In other major deals, Barrick Gold agreed to lease 4,500sqm from Bankwest at Raine Square, once it is complete, while accounting firm PwC is expected to announce an 8,000sqm leasing deal in coming weeks.

Fortescue Metals recently doubled its take-up at the Hyatt Centre to 7,745sqm, while Rio Tinto has taken up an additional 3,600sqm in Central Park.

Also, global risk solutions outfit AON has agreed to take up 1,836sqm in the BGC Centre vacated by accounting firm PKF, in a deal brokered by LPC Property Solve.

It is understood that Chevron will take the 2,400sqm vacated by AON at QV1.

“It’s very difficult at the moment, to find contiguous office floors above 1,000sqm, Jones Lang La Salle WA managing director John Williams said.

“If you are looking for a 2,000sqm to 4,000sqm chunk of space you’re going to have very little choice,”

The end result of the increased competition for space will firstly be the removal of incentives from the market, and ultimately upwards pressure on rents.

“Our projections are that the rents have bottomed out, so 2010 has seen the bottom of the rents cycle,” Mr Williams told WA Business News.

“In 2011, as the demand continues, we forecast firstly incentives going down, then we’re going to see some rental increases.”

The delivery of new space also has the potential to change the dynamic of the office market, Mr Williams said.

According to Jones Lang LaSalle research, 84,544sqm of new space came to market over the past 12 months, with a further 128,900sqm currently under construction across four projects.

Projects under construction have a 95 per cent pre-commitment, with the remaining 12,000sqm at City Square being leased during the September quarter.

Jones Lang La Salle estimates the vacancy rate in the western end of the CBD has fallen to 3.1 per cent, well below the 7.9 per cent recorded for the CBD as a whole.

Colliers International office leasing director Neil Kidd said as the western side of the CBD tightened up, tenants would begin spilling over into the eastern sector, which had a predominance of older stock.

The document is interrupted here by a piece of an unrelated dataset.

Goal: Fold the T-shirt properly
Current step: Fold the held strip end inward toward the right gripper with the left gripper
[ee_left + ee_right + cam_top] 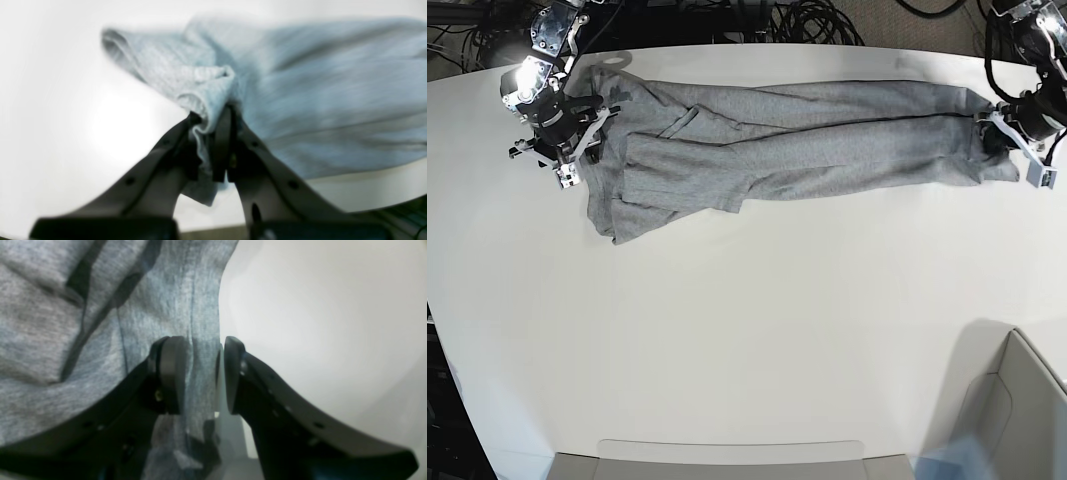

“That’s when those buildings are going to need to be offering something different to differentiate themselves, and I think that’s where we’re going to see some of this refurbishment occur,” Mr Kidd said.

The requirement for refurbishment has been underlined by the Brookfield Multiplex-built City Square in particular, with its large floorplates and energy efficiency initiatives suitable to be customised for a large range of tenants’ needs.

One of the most extensive refurbishment projects is currently under way at Bankwest Tower, where entire floors are being stripped back to bare concrete when leases expire to allow comprehensive renovations.

“It certainly sets a new standard in the CBD,” Mr Kidd said.

“It’s a complete strip-out right back to bare shell, it’s a complete re-wiring for the lighting, it’s a complete makeover of toilet facilities on each floor, and it’s a hybrid air-conditioning system, where its employing state-of-the-art chilled-beam technology on the perimeter.

“Those are the sorts of things that a tenant is now expecting.

“Will the other buildings need to go to that extent? Possibly not, but they will need to do something over time to maintain building value and competitiveness in the market.”